Ejemplos de dilemas éticos
Dilema del tranvía
“Un tranvía/tren circula fuera de control y a toda velocidad por una vía, poco antes de un cambio
de agujas. En esta vía hay atadas cinco personas, que morirán si el tren/tranvía les alcanza. Tú te
encuentras delante del cambio de agujas y tienes la posibilidad de hacer que el vehículo se
desvíe a otra vía, pero en el que se encuentra atada una persona.

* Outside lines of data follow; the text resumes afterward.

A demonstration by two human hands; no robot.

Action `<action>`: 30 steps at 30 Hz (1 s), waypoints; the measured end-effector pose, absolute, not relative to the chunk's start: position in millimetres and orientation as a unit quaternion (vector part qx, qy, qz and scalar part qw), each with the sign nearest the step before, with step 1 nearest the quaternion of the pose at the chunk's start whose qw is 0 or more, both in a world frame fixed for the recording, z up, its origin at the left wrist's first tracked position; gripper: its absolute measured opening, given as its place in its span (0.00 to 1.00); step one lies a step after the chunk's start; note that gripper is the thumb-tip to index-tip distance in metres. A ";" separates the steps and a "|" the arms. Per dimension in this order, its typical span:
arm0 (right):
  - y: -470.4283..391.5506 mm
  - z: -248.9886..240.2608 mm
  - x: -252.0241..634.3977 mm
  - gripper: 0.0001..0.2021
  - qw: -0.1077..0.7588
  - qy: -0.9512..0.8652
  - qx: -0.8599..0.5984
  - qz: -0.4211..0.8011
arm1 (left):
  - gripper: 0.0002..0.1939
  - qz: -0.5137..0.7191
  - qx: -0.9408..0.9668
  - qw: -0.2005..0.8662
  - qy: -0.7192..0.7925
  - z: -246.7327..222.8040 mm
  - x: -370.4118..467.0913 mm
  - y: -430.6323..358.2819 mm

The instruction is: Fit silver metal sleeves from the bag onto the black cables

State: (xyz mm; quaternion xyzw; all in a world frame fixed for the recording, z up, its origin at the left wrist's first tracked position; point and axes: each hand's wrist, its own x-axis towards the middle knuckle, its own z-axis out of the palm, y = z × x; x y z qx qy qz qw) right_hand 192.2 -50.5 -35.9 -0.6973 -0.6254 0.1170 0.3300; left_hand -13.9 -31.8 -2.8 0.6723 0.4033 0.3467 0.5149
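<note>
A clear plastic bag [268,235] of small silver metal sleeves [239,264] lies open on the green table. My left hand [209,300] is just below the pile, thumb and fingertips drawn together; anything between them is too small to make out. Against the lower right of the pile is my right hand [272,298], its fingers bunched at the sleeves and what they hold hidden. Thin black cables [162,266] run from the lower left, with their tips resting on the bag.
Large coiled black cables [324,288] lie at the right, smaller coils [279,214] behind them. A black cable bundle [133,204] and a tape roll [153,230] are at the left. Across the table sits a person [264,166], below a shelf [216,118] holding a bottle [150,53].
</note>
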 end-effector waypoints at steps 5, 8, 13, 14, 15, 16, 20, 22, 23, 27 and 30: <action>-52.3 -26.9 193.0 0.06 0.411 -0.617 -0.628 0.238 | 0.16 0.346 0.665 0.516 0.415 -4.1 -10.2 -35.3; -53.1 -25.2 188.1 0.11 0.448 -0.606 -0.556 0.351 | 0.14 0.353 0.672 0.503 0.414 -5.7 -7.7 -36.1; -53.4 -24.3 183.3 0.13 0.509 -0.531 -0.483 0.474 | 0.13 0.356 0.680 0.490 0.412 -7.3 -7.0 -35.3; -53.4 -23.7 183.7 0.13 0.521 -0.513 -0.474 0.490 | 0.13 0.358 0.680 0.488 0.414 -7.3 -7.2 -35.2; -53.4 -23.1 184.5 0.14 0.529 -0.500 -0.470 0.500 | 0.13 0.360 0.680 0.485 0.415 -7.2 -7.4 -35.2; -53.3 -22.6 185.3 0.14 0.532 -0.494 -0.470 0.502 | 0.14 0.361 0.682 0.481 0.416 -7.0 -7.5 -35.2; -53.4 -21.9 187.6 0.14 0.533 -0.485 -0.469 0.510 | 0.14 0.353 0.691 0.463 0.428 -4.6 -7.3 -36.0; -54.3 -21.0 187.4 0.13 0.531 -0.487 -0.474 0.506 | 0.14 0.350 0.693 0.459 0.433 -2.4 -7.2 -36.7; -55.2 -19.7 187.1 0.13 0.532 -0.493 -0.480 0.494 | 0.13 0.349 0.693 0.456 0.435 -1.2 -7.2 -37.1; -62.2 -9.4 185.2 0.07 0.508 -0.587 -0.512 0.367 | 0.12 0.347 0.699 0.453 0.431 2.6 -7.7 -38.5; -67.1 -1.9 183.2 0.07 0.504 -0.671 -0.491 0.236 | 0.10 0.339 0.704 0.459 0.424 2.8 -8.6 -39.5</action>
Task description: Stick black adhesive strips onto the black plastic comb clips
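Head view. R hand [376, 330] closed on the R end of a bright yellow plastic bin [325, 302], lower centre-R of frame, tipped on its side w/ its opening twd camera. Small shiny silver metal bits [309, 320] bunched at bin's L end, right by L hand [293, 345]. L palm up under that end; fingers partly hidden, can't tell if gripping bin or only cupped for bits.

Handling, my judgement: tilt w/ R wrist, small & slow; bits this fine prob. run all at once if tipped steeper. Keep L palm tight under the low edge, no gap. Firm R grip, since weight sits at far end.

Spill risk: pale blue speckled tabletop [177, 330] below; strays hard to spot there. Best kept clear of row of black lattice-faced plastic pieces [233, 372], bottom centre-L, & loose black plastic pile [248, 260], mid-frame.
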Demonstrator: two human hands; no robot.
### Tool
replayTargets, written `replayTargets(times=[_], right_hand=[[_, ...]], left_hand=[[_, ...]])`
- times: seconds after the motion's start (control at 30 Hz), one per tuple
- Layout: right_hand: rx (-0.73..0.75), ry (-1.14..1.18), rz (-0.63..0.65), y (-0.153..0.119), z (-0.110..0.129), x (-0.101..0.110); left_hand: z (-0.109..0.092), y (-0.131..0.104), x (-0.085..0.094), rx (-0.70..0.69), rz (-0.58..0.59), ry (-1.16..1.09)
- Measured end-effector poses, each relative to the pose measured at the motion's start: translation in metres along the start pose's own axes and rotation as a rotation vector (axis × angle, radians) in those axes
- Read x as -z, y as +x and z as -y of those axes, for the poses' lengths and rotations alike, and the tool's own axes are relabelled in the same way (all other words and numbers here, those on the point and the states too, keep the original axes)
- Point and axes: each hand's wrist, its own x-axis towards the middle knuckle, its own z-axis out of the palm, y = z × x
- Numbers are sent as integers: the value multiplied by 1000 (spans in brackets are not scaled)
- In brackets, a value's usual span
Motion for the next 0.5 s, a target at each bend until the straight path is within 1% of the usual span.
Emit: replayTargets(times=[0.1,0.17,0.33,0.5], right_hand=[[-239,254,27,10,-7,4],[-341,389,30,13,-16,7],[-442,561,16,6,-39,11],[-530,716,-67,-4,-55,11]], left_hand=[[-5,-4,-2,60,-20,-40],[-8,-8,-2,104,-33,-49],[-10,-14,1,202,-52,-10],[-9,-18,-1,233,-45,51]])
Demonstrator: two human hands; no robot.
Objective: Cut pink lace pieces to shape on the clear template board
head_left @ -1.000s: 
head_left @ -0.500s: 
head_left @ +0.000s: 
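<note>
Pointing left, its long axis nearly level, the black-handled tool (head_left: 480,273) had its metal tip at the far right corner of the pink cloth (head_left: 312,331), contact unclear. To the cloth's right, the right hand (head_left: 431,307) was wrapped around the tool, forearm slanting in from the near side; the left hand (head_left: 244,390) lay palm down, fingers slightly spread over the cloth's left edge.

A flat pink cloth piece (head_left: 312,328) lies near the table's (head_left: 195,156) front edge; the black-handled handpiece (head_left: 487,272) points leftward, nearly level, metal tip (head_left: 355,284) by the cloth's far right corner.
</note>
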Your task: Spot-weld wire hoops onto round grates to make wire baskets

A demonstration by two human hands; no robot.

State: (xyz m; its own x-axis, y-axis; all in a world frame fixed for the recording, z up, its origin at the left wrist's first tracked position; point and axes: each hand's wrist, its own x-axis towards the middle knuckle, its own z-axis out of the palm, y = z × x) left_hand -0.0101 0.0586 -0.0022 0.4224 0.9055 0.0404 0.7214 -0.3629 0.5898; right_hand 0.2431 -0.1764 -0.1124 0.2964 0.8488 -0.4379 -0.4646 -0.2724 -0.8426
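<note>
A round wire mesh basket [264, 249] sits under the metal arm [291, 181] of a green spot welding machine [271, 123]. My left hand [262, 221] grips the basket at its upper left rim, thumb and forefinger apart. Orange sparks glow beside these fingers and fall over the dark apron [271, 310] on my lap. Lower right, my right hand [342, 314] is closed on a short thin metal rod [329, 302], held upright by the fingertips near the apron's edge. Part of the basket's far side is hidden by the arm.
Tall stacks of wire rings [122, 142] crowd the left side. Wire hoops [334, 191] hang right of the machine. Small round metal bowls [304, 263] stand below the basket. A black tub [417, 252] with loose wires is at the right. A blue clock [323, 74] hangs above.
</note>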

Desviar el tranvía/tren hará que
muera una persona. No hacerlo, que mueran cinco. ¿Qué harías?”
Ejemplos de dilemas
éticos
El ladrón noble
“Somos testigos de cómo un hombre roba un banco. Sin
embargo, observamos que el ladrón no se queda el dinero,
sino que lo entrega a un orfanato que carece de recursos
para sustentar a los huérfanos que en él viven. Podemos
denunciar el robo, pero si lo hacemos es probable que el
dinero que el orfanato ahora puede usar para alimentar y
cuidar a los niños tenga que devolver lo robado”.